What to work on:
Look through the lines below; wherever the word "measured" appears, copy that line.

======

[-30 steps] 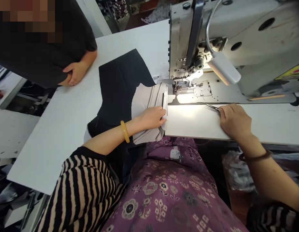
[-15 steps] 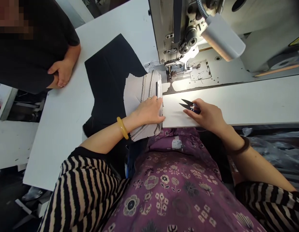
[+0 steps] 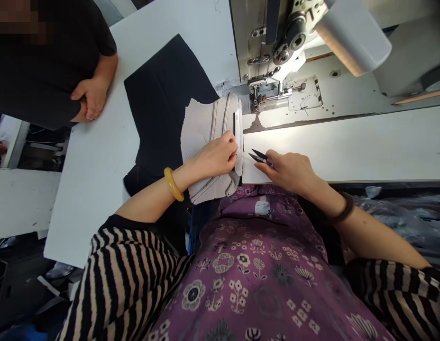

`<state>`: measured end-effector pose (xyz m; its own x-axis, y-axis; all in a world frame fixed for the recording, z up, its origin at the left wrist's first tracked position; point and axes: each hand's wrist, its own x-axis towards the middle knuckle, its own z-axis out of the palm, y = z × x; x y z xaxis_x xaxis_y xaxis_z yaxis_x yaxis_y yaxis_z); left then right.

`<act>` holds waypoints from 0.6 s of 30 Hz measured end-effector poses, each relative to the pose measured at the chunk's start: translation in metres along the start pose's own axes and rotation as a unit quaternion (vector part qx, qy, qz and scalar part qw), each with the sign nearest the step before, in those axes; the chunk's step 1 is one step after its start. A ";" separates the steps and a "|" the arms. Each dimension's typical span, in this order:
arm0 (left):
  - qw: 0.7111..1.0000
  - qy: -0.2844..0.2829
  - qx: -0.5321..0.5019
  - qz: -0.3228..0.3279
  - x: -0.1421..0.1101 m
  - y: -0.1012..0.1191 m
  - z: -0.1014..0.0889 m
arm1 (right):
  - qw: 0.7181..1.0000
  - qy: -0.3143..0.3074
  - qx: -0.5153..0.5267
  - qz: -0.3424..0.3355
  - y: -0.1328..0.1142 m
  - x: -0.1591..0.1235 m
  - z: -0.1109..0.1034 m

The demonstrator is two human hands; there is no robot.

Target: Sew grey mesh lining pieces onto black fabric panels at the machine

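My left hand (image 3: 220, 154) is closed at the right edge of a light grey stitched fabric piece (image 3: 198, 125), its fingers curled in a pinch on the cloth. Dark seams run across this piece, and a pale strip lines its right side. Black fabric (image 3: 166, 104) spreads out behind and to the left of it. In my right hand (image 3: 291, 170) is a pair of thread snips (image 3: 261, 157). Their blades are apart and point left, a short way from the fabric's edge. My palm hides the snips' grip.
A sewing machine (image 3: 277, 61) with a lamp (image 3: 355, 35) stands at the back right; its presser foot (image 3: 255, 97) is just beyond the fabric. Across the white table (image 3: 88, 156), at the left, a person (image 3: 45, 71) rests folded hands. Clear plastic (image 3: 401, 213) lies below the table at right.
My left hand has gone from lying flat with fingers spread to a closed pinch on the grey fabric. My right hand has brought the snips left, nearer the fabric's edge.
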<state>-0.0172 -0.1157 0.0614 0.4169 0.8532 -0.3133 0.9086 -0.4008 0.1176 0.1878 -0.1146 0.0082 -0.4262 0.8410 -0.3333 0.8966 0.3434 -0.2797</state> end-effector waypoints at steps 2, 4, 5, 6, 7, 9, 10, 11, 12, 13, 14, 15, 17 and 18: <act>1.000 -0.007 0.024 0.018 -0.001 -0.001 -0.001 | 1.000 -0.008 -0.012 -0.007 -0.005 0.004 0.000; 0.997 -0.021 0.066 0.038 0.000 -0.001 -0.002 | 1.000 -0.014 -0.017 -0.009 -0.006 0.007 -0.001; 0.994 -0.026 0.092 0.050 0.002 0.000 -0.002 | 1.000 -0.017 -0.018 -0.007 -0.006 0.007 -0.001; 0.990 -0.032 0.119 0.065 0.004 0.000 -0.001 | 1.000 -0.018 -0.018 -0.004 -0.006 0.008 -0.001; 0.985 -0.037 0.146 0.084 0.007 0.000 -0.001 | 1.000 -0.020 -0.017 -0.003 -0.006 0.008 -0.001; 0.972 -0.045 0.196 0.123 0.013 -0.001 0.002 | 1.000 -0.024 -0.012 0.000 -0.005 0.008 -0.001; 0.965 -0.044 0.216 0.140 0.016 -0.003 0.004 | 1.000 -0.026 -0.009 0.001 -0.005 0.008 -0.002; 0.960 -0.037 0.228 0.157 0.019 -0.006 0.007 | 1.000 -0.026 -0.006 0.005 -0.005 0.007 -0.002; 0.958 -0.018 0.231 0.170 0.022 -0.010 0.011 | 1.000 -0.026 -0.002 0.009 -0.005 0.007 -0.002; 0.958 0.011 0.224 0.179 0.024 -0.015 0.016 | 1.000 -0.024 0.001 0.013 -0.005 0.007 -0.003; 0.960 0.049 0.205 0.183 0.026 -0.021 0.022 | 1.000 -0.023 0.004 0.017 -0.005 0.007 -0.003; 0.962 0.094 0.177 0.183 0.027 -0.027 0.028 | 0.999 -0.023 0.007 0.021 -0.005 0.007 -0.004; 0.962 0.190 0.106 0.167 0.028 -0.038 0.041 | 0.999 -0.026 0.014 0.025 -0.006 0.007 -0.004; 0.957 0.234 0.069 0.156 0.027 -0.043 0.046 | 0.999 -0.027 0.017 0.025 -0.007 0.007 -0.005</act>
<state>-0.0460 -0.0906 0.0042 0.6625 0.7280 0.1764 0.7395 -0.6731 0.0003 0.1791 -0.1087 0.0116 -0.3875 0.8327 -0.3956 0.9128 0.2867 -0.2908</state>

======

Task result:
`<state>`: measured end-effector pose (xyz m; its own x-axis, y-axis; all in a world frame fixed for the recording, z up, its origin at the left wrist's first tracked position; point and axes: each hand's wrist, its own x-axis towards the middle knuckle, its own z-axis out of the palm, y = z × x; x y z xaxis_x xaxis_y xaxis_z yaxis_x yaxis_y yaxis_z); left then right.
`<act>` holds waypoints from 0.6 s of 30 Hz measured end-effector poses, each relative to the pose measured at the chunk's start: translation in metres along the start pose's own axes and rotation as a unit quaternion (vector part qx, qy, qz and scalar part qw), each with the sign nearest the step before, in those axes; the chunk's step 1 is one step after its start. A ";" separates the steps and a "|" the arms. Each dimension's typical span, in this order:

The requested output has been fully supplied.